Дети вечного марта. Книга 1 - страница 11
Тот год начинался тихо и спокойно. Каждый день с утра, нанятый на ярмарке в соседнем княжестве, работник запрягал двуколку. Вечно всем недовольный учитель, ехал в замок владетельного синьора. К вечеру он возвращался еще более недовольный, приносил тетради и все оставшееся до сна время, возмущался сиятельной тупостью. Учить грамоту отпрыск барона решительно не хотел. А поскольку, кроме работника общаться учителю было не с кем, он и монологи свои строил, как бы, полемизирую с Саней.
— Нет, вы только посмотрите, уважаемый, — длинный хрящеватый палец грозил в низкий потолок, — что он тут пишет!
Уважаемый в это время скреб пол, чистил одежду или варил обед. Поначалу Саня не вникал. Если человеку интересно самому с собой разговаривать, зачем мешать? Однако со временем монологи учителя стали длиннее, а главное ядовитее. Он уже не называл баронета неофитом, а исключительно ослом; тыкал пальцем в исписанный листок и призывал в свидетели все четыре стихии. Надрывался, одним словом. Сане стало его жалко. Слово за слово, он выспросил у нанимателя про азбуку, а там, с непонятной для самого себя легкостью за каких-то две недели выучился читать. И пошло: учитель на работу, Саня — за книжки. Жаль, их было совсем не много. Учебники в основном. Кот их буквально проглотил.

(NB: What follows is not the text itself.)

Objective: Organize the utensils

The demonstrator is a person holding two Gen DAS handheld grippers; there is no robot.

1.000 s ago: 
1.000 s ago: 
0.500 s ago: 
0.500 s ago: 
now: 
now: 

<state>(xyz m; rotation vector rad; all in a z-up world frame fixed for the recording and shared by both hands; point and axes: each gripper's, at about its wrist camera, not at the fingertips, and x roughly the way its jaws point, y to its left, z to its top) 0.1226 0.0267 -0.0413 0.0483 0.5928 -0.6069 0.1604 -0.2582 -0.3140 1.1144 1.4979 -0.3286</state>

А однажды ему попалась книжка про несчастную благородную девушку, которая так страдала от жестоких родителей, что в конце побежала топиться. Саня сильно переживал. Два дня кусок не лез в глотку. Он даже решился спросить у хозяина, утопилась она или передумала. Лучше бы не спрашивал. Поняв, о чем речь, тот заорал как обкраденная торговка. И дубина-то Саня и недоумок и даун какой-то. Нет, что бы теорией возникновения мира интересоваться или происхождением видов, или древней историей. Сумасшедшая девка ему нужнее! Не знает учитель, что с ней сталось, и знать не хочет. А и утопилась бы она — все лучше, чем дурой прозябать.
— Дубье! — орал учитель — Вам бы только нажраться, и с девками в кусты. Я жизнь положил, чтобы вывести вас к свету. А вам лишь бы копошится в дерьме. Даже, работая у меня, в колыбели учености, ты не придумал ничего лучшего, как читать постыдное сочинение о безмозглой девке. Тебя не интересует химия, тебя не интересует королева наук математика, тебе наплевать на географию. Тебе подавай пошлую историю жизни никчемной женщины.
Насчет точных наук он ошибался. Саня хотел его поправить, но послушал еще немного и передумал. Тот, похоже, разговаривал не с ним, а опять же с самим собой. И пусть его. Сам — даун. Женщины, видите ли, ему не нравятся.
И стало коту подозрительно. Он с этой, только что проклюнувшейся, подозрительностью глянул на учителя: худой, длинный, злой. Сюртук от перхоти не вытряхнуть. Жизнь он на учение положил! Ври больше. На честолюбие он жизнь положил. Такому не учить, а только поучать. А тот, наконец, обратил внимание на замершего работника и угрожающе протянул:
— Тебя кто ко мне подослал?
— Никто.
— Врешь! Деревенским сказку расскажи, как грамотный в золотари пошел. Где учился?!
— Да у вас тут. Не велика затея. Буквы все нарисованы, знай, складывай, — Саня кивнул на азбуку.
— Учти, — хозяина всего затрясло, слюни на полметра полетели. — Учти, если кому расскажешь, я от всего отопрусь. Я…я… я сейчас к барону поеду и все ему доложу. Пусть-ка его палач с тобой потолкует.
Сорвавшись с места, учитель лихорадочно забегал, хватая то куртку, то зонтик, то шляпу. Того и гляди, босьмя в замок наладится.
Саня обозлился. На учителя, само собой, но и на себя тоже. Потерял опаску, расспрашивать сунулся. Если психоватый учитель нажалуется, со стороны владетельного синьора могут последовать самые радикальные меры. А как дознаются, что Саня не человек, а аллари, вообще дело может кончиться плахой.
— А я барону расскажу, какими словами вы его отпрыска тут каждый день поминали. Осел, значит, баронет, недотепа и даун. Синьору будет очень даже интересно послушать. Вы и про него говорили, — мстительно продолжал Саня. — Что самодур, что тупица, что покушение на герцога готовит.
Последнее — сущий бред. Покушение Саня придумал, для сгущения красок. Однако учитель враз остановился, тросточку и шляпу бросил на пол и с ужасом воззрился на работника. Никак, поверил, — трепыхнулась совесть.